• _Your instructions_
Extract the first line through the line containing "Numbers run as" from the listing below, exactly as written.

--- Data shown Enclosed Below ---

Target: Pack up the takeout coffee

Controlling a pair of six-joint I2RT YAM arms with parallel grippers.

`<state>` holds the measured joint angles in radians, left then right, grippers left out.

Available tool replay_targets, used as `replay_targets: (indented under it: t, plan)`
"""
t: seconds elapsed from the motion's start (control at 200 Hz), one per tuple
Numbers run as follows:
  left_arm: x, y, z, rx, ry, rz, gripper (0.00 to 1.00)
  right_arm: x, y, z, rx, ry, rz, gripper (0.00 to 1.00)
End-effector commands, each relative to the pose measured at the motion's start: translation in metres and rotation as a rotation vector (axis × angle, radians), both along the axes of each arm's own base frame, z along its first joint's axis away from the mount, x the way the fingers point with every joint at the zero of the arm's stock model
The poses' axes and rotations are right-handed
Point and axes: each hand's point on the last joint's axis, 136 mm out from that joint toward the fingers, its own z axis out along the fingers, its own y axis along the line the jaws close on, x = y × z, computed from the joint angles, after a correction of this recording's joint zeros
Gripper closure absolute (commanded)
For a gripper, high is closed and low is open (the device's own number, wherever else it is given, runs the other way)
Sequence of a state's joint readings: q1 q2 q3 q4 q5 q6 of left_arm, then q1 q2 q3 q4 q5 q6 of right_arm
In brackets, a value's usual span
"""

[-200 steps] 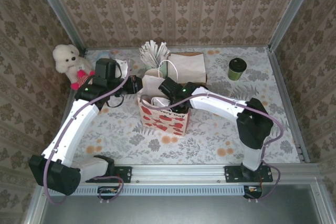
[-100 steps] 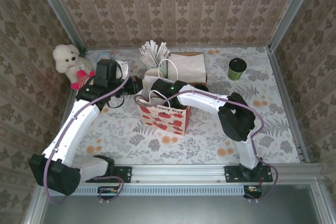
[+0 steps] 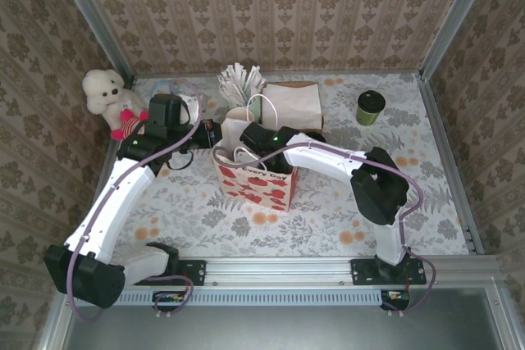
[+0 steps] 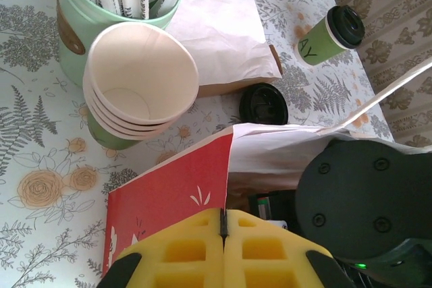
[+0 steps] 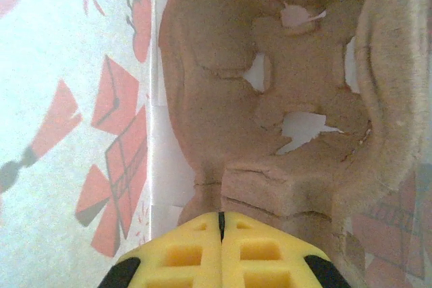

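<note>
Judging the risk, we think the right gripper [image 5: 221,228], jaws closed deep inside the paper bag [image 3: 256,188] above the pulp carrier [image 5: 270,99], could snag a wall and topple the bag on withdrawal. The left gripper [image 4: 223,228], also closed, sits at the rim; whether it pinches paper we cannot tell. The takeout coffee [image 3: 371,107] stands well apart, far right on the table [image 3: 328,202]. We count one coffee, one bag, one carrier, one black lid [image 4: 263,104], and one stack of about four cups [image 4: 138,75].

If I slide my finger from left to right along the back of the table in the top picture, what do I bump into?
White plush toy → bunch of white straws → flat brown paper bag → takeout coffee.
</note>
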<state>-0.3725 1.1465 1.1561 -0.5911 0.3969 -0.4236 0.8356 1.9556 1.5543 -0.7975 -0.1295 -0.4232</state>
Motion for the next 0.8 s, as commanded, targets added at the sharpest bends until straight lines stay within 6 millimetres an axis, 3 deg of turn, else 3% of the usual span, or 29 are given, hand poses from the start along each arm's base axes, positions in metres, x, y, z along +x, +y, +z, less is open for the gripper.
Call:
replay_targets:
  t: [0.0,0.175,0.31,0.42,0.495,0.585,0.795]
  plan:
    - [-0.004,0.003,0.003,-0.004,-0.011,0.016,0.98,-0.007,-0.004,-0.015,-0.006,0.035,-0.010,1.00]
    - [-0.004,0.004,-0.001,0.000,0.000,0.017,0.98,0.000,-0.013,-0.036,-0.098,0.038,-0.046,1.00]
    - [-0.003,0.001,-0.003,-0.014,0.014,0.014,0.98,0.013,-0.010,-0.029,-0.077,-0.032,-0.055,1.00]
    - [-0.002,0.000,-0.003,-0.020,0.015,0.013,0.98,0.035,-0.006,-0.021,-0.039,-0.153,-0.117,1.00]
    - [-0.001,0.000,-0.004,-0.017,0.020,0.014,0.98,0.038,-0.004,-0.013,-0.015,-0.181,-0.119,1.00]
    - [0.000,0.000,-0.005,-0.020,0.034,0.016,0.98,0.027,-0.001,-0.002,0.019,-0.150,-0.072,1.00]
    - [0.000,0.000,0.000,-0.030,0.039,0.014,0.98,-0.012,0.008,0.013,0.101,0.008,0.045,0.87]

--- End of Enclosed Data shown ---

• _Finished task_
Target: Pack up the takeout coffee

Controlling a pair of six-joint I2RT YAM arms with parallel grippers.

`<state>` holds the measured joint angles in radians, left then right, grippers left out.

Available tool replay_targets, used as `replay_targets: (indented under it: t, plan)`
"""
t: seconds elapsed from the motion's start (control at 200 Hz), one per tuple
Numbers run as follows:

This exercise calls for no further output.